A Apple está a proteger o seu negócio ou o governo norte-americano está a usar um caso em que tem a simpatia da opinião pública para pressionar as fornecedoras de tecnologia a esticarem a corda na sua colaboração com as autoridades?
A resposta certa depende do lado que se escolha. Os defensores da Apple louvam a sua batalha pelo direito à privacidade dos indivíduos, quem está do lado do FBI quer que a segurança pública seja defendida. O debate divide a sociedade, mas uma sondagem ontem divulgada pelo Pew Research dava a dianteira às autoridades federais, com 51% dos americanos do lado da polícia e 38% a apoiarem a empresa de eletrónica. O debate é uma espécie de remake da discussão em torno da espionagem que o governo dos EUA fez a milhões de internautas do mundo inteiro em nome da luta contra o terrorismo.
O caso mais mediático tem a ver com o iPhone 5C do atacante de San Bernardino – um homem que, com a sua mulher, matou a tiro 14 pessoas numa festa de Natal, tendo o tiroteio sido considerado um ataque terrorista levado a cabo por extremistas islâmicos. É o seu telemóvel de trabalho que o FBI quer ver desbloqueado para seguir eventuais pistas na sua investigação, mas soube-se entretanto que a Apple está a ser alvo de outros pedidos semelhantes quanto a, pelo menos, 15 aparelhos em localidades tão distintas como a Califórnia, Illinois, Massachusetts ou Nova Iorque.
E, segundo a Reuters, a companhia já ajudou as autoridades numa série de outros casos. “Ajudou investigadores de Nova Iorque a tirarem dados do iPhone de um suspeito de abusos sexuais a uma criança, em 2013 apressou-se a extrair dados do telefone de um suspeito de pornografia infantil em Washington e em 2015 forneceu a agentes federais na Flórida os dados obtidos num telefone de um suspeito de tráfico de drogas”.
Tudo mudou em outubro no julgamento de outro caso de tráfico de estupefacientes. O “culpado” foi o juiz federal James Orenstein, de Brooklin. Para conseguir a cooperação das empresas de tecnologia, os procuradores costumavam invocar um diploma de 1789, a All Writs Act, no que se pode traduzir como a “lei de todos os mandados”. Até este julgamento todos os magistrados tinham assinado de cruz o pedido das autoridades federais, intimando as empresas a cooperar, o que estas obedientemente faziam. Mas o juiz Orenstein optou por outro caminho. Teve dúvidas sobre se a lei se aplicaria a uma fornecedora de produtos informáticos e deu a oportunidade à Apple de se pronunciar.

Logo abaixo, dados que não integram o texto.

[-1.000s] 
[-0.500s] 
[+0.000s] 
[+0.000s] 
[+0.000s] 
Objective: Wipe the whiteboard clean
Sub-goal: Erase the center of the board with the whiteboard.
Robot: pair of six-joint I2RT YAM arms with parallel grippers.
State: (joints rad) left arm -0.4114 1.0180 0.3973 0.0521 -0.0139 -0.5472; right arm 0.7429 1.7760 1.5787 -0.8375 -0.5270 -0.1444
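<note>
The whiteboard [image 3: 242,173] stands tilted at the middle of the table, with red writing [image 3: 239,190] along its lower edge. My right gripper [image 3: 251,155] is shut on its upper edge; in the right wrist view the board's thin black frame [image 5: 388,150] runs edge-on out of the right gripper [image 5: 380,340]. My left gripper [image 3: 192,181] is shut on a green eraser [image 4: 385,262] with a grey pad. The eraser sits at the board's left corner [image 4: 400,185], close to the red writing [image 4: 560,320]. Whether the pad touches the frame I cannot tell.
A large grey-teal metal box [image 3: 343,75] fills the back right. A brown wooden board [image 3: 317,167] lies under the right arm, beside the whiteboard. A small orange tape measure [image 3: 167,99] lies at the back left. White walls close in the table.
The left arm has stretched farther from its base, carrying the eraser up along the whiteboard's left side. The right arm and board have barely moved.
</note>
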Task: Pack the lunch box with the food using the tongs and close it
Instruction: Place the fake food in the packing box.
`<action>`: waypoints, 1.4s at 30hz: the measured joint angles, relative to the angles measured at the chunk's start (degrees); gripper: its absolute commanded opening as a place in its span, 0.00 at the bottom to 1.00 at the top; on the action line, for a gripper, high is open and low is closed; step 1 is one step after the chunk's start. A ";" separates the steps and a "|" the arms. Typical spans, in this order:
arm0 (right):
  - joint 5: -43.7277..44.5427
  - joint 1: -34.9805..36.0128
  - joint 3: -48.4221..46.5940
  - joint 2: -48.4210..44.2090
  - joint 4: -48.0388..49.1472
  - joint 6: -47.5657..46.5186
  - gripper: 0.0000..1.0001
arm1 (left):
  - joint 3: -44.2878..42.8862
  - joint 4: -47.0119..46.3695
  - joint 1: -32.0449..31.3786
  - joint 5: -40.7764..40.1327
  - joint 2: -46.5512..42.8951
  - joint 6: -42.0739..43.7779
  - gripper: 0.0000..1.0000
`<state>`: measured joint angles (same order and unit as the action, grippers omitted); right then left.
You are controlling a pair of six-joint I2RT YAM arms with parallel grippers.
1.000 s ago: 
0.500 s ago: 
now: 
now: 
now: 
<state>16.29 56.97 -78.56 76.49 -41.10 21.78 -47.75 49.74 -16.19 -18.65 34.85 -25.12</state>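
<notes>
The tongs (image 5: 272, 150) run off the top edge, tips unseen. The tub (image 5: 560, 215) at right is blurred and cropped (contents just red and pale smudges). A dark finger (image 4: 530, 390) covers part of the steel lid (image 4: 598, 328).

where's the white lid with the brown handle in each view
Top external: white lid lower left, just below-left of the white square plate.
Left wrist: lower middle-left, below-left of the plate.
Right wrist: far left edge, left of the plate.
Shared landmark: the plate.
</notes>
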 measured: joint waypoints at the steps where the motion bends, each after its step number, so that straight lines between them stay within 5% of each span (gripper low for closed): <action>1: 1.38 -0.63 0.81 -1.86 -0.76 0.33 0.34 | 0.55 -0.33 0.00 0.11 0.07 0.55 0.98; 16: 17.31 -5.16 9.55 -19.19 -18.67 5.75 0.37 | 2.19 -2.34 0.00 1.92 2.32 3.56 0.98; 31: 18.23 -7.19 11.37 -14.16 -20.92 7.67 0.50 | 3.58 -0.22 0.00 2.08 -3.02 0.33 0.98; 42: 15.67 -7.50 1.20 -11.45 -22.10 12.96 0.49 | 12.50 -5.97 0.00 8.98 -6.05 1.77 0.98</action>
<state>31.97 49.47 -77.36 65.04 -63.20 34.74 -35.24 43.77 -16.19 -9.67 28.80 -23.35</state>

A partir deste momento, a empresa californiana não parou de contestar qualquer pedido que recebesse para desencriptar os dados dos iPhones que produz.
“Na melhor das hipóteses, a posição da Apple tem sido inconsistente”, escreveram os procuradores numa carta enviada ao juiz Orenstein. Aumentando a pressão, o diretor do FBI, James Comey, veio dizer publicamente que a Apple tem o dever moral perante as vítimas de cooperar. “Não conseguiremos olhar os sobreviventes nos olhos, ou olhar para nós mesmos no espelho, se não seguirmos esta pista” forçou.
A verdade é que a empresa está preocupada com as consequências desta batalha. Além dos receios com a má imagem junto da opinião pública que o caso pode dar, as vendas e as acções da Apple já não são o que eram, e até um dos seus maiores ativos, o factor “coolness”, foi agarrado por outras marcas.
Na segunda-feira, o presidente, Tim Cook, escreveu um email aos trabalhadores da empresa afirmando que “não parece certo” recusar ajudar o FBI nesta investigação. Mas não recuou um milímetro na posição tomada, considerando que desencriptar o iPhone em causa poderia ameaçar os “direitos fundamentais de todos”, bem como atentar contra a segurança da informação de milhões de utilizadores dos seus dispositivos. ”Não temos qualquer tolerância ou simpatia pelos terroristas”, acrescentou Cook, mas isso não significa que a empresa vá criar ferramentas que permitam o acesso aos dados encriptados dos seus iPhones.
No mundo da tecnologia há quem esteja do lado da Apple, nomes muito fortes como o Facebook, o Twitter e a Google. Mas outro peso pesado veio ontem levantar dúvidas sobre a atuação da empresa fundada por Steve Jobs: o seu rival Bill Gates. O magnata apoia os investigadores e concorda que a Apple deve ser forçada a ajudar a desencriptar o iPhone, mas ao mesmo tempo contrabalança a sua posição afirmando que não defende o acesso ilimitado do governo aos dados pessoais. “Penso que as pessoas querem que o governo aja em seu nome se considerarem que as salvaguardas existem” resumiu, em declarações à Associated Press.